━━━━━ Input records ━━━━━

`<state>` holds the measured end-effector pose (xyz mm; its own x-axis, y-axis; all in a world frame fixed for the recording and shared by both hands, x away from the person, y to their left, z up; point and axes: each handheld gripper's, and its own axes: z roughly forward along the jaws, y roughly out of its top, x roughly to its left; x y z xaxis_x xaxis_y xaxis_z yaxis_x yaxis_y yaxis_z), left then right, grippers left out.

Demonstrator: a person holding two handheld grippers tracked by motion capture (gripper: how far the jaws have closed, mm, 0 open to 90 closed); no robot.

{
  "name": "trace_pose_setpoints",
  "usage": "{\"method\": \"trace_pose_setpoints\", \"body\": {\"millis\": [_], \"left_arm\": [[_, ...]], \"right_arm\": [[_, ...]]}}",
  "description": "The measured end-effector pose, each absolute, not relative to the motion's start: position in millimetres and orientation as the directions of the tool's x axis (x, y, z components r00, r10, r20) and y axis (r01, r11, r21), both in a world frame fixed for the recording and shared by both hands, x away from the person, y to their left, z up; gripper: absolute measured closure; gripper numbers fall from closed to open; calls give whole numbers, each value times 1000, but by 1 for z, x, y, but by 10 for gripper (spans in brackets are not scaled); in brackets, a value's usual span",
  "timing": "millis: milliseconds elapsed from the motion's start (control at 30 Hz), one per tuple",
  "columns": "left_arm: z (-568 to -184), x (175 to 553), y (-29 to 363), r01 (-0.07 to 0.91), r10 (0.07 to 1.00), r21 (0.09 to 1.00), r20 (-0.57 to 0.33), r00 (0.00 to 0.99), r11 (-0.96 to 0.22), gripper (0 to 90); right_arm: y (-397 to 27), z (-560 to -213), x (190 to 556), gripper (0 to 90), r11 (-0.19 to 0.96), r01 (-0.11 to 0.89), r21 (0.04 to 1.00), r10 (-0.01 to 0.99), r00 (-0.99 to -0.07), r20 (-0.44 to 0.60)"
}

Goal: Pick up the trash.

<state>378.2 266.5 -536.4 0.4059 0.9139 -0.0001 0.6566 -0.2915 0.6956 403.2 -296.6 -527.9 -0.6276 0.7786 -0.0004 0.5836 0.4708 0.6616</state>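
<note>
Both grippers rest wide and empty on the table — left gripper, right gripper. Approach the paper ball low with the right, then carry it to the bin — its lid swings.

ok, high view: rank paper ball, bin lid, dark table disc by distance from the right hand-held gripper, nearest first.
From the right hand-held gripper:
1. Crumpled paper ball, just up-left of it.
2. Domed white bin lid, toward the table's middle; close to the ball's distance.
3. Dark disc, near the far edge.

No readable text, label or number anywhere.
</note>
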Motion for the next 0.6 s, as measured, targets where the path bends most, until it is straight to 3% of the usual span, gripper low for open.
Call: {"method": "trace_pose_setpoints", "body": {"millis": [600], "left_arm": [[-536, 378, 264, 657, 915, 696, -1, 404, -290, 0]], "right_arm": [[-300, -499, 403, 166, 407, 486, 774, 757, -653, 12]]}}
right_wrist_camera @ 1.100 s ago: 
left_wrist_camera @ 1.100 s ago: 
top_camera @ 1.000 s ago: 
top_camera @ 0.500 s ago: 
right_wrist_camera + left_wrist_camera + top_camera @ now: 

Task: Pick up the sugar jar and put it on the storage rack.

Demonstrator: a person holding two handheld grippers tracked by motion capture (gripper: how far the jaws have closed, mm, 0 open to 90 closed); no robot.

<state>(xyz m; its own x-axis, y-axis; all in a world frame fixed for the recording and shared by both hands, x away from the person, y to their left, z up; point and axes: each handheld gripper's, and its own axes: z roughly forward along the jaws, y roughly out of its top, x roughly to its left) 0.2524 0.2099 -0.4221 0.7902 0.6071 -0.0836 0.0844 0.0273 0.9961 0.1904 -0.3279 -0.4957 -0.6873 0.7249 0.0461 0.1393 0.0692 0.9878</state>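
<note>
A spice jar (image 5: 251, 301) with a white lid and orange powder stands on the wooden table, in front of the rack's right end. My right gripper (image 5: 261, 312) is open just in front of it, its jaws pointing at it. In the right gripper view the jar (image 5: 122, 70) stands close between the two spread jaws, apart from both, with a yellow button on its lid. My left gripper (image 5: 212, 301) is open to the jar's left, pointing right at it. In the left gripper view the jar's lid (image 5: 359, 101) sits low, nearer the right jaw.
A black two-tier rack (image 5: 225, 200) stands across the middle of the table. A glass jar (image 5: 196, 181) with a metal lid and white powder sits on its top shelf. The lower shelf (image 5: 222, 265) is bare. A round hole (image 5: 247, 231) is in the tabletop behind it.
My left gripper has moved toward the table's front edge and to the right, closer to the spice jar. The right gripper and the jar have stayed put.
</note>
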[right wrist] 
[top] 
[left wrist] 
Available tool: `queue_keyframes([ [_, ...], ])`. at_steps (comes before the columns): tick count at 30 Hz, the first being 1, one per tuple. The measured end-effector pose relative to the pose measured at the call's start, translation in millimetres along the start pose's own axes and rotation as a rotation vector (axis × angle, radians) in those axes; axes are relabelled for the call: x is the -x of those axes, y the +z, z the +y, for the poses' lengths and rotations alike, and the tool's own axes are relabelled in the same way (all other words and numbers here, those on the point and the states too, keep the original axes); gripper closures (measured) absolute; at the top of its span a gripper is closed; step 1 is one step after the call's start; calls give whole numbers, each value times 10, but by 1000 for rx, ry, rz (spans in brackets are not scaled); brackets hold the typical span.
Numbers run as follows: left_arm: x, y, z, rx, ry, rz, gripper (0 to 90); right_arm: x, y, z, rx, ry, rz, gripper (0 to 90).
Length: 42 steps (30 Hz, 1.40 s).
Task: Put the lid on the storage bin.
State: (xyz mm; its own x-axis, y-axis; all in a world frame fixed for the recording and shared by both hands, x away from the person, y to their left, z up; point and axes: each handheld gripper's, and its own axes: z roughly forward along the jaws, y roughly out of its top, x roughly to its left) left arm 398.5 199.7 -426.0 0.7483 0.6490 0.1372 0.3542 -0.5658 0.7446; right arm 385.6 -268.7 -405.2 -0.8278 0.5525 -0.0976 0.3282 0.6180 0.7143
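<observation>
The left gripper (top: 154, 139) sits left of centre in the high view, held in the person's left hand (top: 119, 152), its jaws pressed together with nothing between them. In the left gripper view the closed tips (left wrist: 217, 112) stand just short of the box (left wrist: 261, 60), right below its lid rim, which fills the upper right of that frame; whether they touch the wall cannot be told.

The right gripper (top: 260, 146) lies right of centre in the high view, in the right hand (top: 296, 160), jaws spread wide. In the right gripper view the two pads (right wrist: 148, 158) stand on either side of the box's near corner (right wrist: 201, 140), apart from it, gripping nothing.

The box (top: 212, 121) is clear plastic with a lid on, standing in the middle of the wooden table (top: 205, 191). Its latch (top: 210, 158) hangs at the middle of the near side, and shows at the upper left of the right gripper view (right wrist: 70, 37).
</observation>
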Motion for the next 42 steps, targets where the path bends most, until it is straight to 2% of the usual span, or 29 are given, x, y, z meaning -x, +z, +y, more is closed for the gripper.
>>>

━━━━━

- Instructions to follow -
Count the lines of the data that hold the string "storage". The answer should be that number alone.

- Response below -
2